The correct answer is: A. Terminates at local optimum & Does not find optimum solution.
Hill climbing is a simple search algorithm that works by iteratively moving to the neighboring state that has the best value. This process continues until a local optimum is reached, which is a state that cannot be improved upon by moving to any
of its neighbors.While hill climbing is a simple and efficient algorithm, it has a number of limitations. One limitation is that it can only find local optima, which may not be the global optimum. Another limitation is that it can get stuck in local optima, which can happen if the search space is large or if the starting state is not chosen carefully.

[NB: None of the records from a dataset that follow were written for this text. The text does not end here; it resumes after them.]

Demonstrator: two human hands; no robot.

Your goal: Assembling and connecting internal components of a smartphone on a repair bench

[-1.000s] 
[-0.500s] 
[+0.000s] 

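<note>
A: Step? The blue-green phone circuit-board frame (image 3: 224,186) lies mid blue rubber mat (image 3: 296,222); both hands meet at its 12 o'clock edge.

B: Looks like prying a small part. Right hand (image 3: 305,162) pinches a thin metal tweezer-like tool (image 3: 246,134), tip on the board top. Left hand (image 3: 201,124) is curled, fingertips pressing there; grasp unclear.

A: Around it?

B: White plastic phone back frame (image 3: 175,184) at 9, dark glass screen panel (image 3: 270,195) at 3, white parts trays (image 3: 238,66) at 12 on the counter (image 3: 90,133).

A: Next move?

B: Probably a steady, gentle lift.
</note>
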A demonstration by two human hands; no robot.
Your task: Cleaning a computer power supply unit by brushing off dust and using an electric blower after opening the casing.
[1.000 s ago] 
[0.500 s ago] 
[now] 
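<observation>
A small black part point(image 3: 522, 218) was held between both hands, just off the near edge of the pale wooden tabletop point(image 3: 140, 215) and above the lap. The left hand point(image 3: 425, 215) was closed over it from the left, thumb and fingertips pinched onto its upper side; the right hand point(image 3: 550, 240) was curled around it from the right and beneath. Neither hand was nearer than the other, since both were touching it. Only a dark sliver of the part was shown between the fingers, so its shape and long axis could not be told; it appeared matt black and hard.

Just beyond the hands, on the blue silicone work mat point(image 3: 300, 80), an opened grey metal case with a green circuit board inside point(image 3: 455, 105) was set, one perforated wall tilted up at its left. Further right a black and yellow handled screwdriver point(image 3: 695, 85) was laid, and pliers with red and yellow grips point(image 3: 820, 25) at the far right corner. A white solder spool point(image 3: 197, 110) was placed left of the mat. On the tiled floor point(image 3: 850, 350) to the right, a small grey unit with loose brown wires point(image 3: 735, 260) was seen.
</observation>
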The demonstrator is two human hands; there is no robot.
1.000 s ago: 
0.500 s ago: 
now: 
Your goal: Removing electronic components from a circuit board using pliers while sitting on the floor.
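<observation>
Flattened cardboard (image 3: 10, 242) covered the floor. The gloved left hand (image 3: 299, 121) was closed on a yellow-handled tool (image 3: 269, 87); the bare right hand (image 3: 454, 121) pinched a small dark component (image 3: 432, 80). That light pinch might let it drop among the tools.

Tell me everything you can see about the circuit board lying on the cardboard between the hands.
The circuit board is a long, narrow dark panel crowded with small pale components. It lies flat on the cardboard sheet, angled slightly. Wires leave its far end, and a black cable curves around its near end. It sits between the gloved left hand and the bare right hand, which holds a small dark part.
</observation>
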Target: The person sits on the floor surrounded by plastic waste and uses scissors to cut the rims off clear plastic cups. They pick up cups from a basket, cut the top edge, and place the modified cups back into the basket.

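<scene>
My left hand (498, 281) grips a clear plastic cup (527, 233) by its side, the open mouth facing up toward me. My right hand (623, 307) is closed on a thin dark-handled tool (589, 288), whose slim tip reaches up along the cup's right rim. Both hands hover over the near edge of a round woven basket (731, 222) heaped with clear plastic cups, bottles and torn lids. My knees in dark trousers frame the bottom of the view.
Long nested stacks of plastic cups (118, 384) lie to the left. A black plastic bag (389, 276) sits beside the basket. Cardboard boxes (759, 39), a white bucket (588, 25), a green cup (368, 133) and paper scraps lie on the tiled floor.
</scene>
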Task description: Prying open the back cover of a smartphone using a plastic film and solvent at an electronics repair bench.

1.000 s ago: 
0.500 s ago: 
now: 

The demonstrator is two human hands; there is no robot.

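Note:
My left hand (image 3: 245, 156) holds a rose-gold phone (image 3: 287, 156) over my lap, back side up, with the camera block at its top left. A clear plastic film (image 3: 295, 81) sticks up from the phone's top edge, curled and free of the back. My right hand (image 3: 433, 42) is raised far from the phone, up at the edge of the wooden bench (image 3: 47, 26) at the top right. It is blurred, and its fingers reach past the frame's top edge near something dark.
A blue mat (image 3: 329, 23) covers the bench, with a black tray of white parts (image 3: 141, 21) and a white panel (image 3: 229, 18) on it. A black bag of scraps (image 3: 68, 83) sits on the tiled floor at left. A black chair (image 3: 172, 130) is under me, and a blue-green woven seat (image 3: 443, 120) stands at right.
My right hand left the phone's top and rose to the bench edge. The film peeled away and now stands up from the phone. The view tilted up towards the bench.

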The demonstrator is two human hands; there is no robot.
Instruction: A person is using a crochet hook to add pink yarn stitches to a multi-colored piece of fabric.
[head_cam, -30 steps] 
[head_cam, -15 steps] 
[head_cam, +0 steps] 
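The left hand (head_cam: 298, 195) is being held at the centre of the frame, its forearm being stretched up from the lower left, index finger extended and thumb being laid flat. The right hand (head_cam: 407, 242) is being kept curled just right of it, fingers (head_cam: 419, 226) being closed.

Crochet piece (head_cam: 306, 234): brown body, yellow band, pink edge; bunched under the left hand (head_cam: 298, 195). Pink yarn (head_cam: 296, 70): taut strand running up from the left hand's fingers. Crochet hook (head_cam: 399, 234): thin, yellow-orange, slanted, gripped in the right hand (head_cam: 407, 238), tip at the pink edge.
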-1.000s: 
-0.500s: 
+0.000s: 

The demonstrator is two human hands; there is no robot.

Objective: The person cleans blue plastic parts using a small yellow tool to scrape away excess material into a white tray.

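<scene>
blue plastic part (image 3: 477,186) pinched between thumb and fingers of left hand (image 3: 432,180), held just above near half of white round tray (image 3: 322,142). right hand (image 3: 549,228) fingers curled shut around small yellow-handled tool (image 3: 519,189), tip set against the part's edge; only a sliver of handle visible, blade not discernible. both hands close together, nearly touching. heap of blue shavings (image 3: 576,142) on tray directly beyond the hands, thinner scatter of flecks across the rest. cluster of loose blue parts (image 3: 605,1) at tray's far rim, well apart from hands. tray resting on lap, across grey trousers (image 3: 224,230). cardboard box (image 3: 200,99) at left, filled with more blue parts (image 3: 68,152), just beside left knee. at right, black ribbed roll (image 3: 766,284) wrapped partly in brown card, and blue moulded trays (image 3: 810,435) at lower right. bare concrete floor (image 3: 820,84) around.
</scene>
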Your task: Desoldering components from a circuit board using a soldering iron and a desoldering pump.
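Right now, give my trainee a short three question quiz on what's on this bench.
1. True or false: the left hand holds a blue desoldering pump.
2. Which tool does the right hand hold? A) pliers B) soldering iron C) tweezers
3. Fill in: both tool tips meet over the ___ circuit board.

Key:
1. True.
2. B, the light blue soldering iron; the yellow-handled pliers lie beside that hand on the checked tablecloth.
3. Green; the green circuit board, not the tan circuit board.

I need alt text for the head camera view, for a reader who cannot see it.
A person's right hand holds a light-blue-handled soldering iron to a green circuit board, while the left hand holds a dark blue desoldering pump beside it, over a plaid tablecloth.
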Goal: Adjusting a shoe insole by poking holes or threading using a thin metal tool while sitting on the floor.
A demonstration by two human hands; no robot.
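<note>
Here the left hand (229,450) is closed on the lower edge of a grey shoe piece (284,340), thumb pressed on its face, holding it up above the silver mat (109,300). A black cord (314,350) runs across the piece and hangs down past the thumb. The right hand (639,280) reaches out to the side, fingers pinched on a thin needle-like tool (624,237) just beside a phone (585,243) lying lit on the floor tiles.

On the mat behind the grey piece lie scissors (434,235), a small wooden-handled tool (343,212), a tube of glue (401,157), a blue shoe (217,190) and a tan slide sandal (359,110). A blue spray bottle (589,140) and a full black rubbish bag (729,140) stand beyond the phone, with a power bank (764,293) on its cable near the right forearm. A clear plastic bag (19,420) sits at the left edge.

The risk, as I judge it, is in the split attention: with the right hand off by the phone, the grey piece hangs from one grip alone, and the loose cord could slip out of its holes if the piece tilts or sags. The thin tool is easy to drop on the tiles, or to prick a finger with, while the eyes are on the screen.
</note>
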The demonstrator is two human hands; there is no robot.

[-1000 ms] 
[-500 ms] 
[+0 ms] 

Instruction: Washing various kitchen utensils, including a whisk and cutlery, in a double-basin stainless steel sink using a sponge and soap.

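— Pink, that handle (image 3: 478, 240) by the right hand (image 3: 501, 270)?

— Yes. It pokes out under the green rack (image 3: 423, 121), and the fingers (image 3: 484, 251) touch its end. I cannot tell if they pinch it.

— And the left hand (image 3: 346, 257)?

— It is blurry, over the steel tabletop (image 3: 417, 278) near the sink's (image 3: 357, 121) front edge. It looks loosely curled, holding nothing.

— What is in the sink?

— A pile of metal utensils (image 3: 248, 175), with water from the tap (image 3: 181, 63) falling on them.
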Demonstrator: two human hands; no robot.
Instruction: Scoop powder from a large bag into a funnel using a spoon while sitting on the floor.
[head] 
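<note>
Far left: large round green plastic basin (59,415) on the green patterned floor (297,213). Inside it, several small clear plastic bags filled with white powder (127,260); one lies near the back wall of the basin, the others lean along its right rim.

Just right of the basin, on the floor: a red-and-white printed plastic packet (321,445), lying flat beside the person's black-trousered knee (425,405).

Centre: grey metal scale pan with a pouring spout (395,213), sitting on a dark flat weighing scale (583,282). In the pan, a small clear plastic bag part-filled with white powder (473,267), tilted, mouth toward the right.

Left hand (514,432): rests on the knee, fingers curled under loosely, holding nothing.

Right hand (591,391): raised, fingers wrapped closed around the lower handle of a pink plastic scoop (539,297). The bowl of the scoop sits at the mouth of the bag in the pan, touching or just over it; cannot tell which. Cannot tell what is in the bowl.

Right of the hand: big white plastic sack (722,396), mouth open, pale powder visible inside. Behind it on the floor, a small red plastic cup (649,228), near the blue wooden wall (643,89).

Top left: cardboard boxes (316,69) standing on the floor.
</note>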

Here is a brief explanation of each option:
- Option A: Terminates at local optimum & Does not find optimum solution. This is the main limitation of hill climbing. As mentioned above, hill climbing can only find local optima, which may not be the global optimum.
- Option B: Terminates at global optimum & Does not find optimum solution. This is not a limitation of hill climbing. If the search space is small and the starting state is chosen carefully, hill climbing can find the global optimum.
- Option C: Does not find optimum solution & Fail to find a solution. This is not a limitation of hill climbing. If the search space is large or the starting state is not chosen carefully, hill climbing may not find the global optimum, but it will always find a solution.
- Option D: Fail to find a solution. This is a limitation of hill climbing. If the search space is large or the starting state is not chosen carefully, hill climbing may not find a solution.